If you’ve ever looked into building your own PC, you may have seen that the two components most vital to the machine’s actual computation are its processor and memory. Any gamer or video editor giddy to describe the power of their rig to you will always base its tech-specs around measures of its processor’s speed and memory’s space. Even if you’ve never seen the inside of a computer, you’ve probably at least heard of the transistor, the basic building block of all computational components that has made it possible to build computers at the scales we see today. But if that’s where your knowledge on the matter of computer hardware stops, you may be left with many questions.

How do you go from simple electric circuits that do little more than power light bulbs to a designs that can save you from having to calculate your own taxes? What is the role that transistors play in this? On a fundamental level, how does it all work? These are the types of questions I would ask myself when I began my foray into the field of computing. In this post I want to gently outline the basic mechanics by which modern computers were conceived, primarily by covering the jump that took place between the simple circuit and the logic circuit. We’ll explore this by way of two principal concepts.

Storage & Manipulation

Like a car, a computer is a system. It is a group of connected components whose interactions achieve a greater function.
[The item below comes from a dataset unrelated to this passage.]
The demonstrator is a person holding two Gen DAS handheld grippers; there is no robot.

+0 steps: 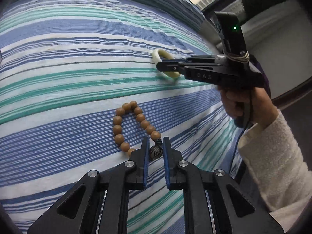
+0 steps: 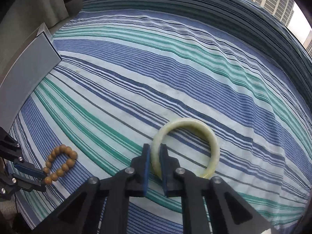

While a car’s function is to convert fuel into motion, a computer’s function is to map one set of data to another by carrying out a defined sequence of instructions otherwise known as an algorithm or a program. Take a look at the following diagram.

This is called the stored-program concept and when it was demonstrated in the late 1940’s, it ushered in the modern era of computing. Prior to this, computing devices could only be programmed by physically altering their electrical circuits. This model makes it possible to program a computer by loading it with a set of instructions as data input from a device like a disk or a keyboard.

After a program has been loaded or stored into the computer’s memory, it can be run. The processor runs it by reading a single instruction from memory, carrying it out by manipulating data somewhere in memory, and then moving on to the next instruction in the sequence. This cycle goes on and on until the program reaches an end. This is called the fetch-execute cycle and it is the heart of the computational engine; in car terms, it’s akin to the combustion cycle. The whole situation relies fundamentally on the abilities to electronically store and manipulate data. We can see the baby steps of these abilities in action by taking a look at a couple of interesting circuits.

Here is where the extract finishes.